Sukkur is the central city of Sindh province, It is located on the west bank of the river Indus. The city is the starting point for all the archeological sites in Sindh. There is also a very busy central Bazaar in the city which attracts people from all over the Sindh province. Sukkur is also the home for Masoom Shah Jo Munaro (Minaret of Masoom Shah) a leaning tower constructed in 18th century by historian Masoom Shah Bakhri who also ruled the city for a short period.

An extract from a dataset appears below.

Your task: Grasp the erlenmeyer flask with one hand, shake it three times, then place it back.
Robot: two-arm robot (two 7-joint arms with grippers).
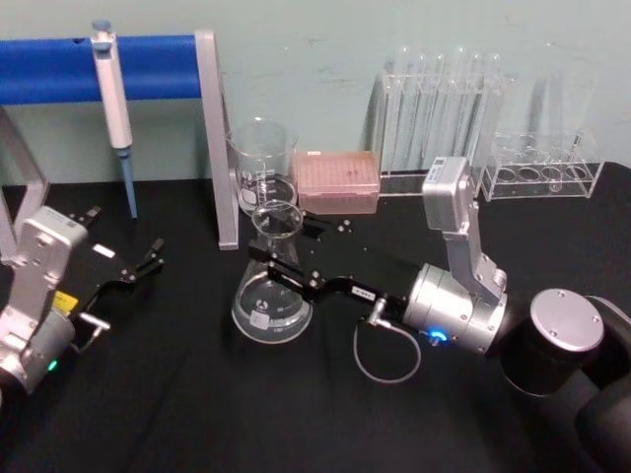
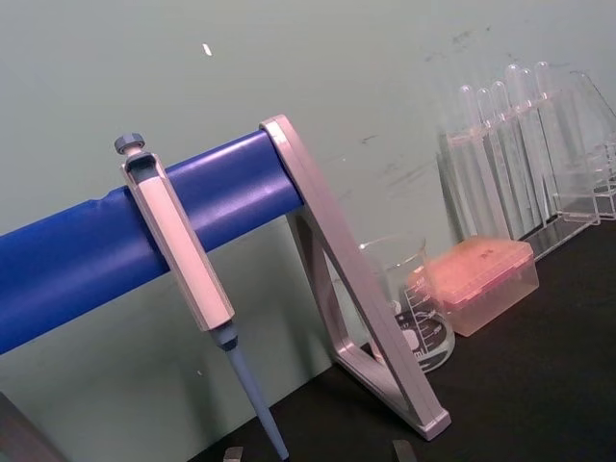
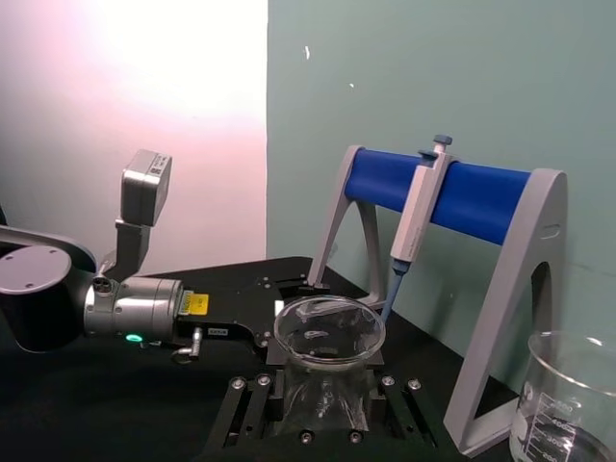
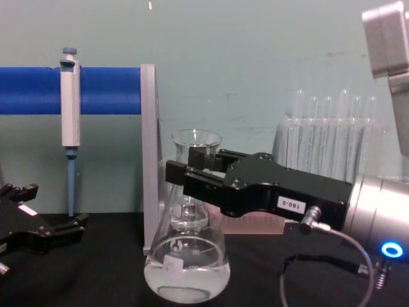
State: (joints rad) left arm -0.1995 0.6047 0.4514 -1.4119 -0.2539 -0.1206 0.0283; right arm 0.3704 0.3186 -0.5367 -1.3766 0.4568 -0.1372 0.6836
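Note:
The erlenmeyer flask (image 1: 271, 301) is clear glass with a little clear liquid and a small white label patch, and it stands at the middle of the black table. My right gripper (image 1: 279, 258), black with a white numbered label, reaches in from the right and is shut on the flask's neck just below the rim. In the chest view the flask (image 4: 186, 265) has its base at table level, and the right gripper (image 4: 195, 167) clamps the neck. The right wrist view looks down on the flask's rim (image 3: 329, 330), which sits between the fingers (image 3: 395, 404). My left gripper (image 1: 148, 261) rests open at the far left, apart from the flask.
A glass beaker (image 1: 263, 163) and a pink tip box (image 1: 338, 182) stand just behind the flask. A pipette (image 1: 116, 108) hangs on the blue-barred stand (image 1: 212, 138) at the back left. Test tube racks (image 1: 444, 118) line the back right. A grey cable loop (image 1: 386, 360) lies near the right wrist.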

There are some of the most respected relics of hidus in the city which include the Asthan of Kalka Devi and the Sadh Belo the asthan of Baba Bankhandi located on Sadh Belo Island in the river Indus.Sukkur is also home of the rare dolphin specie the Indus Dolphin which lives in the silty water of the Indus and found most at Sukkur.The best thing to buy is Dates which are really a good gift from here. One can also hunt for colorful handicrafts and Ajraks here.Sukkur is also the narrowest point of the lower Indus. Hence it was here English made first barrage on the Indus in 1932. (Lloyd Barrage) 7 Canals were dig to distribute water in all parts of the province which eventually made Pakistan to have the longest irrigation system of the world. With 38000 miles of irrigation canals known as Indus Food System.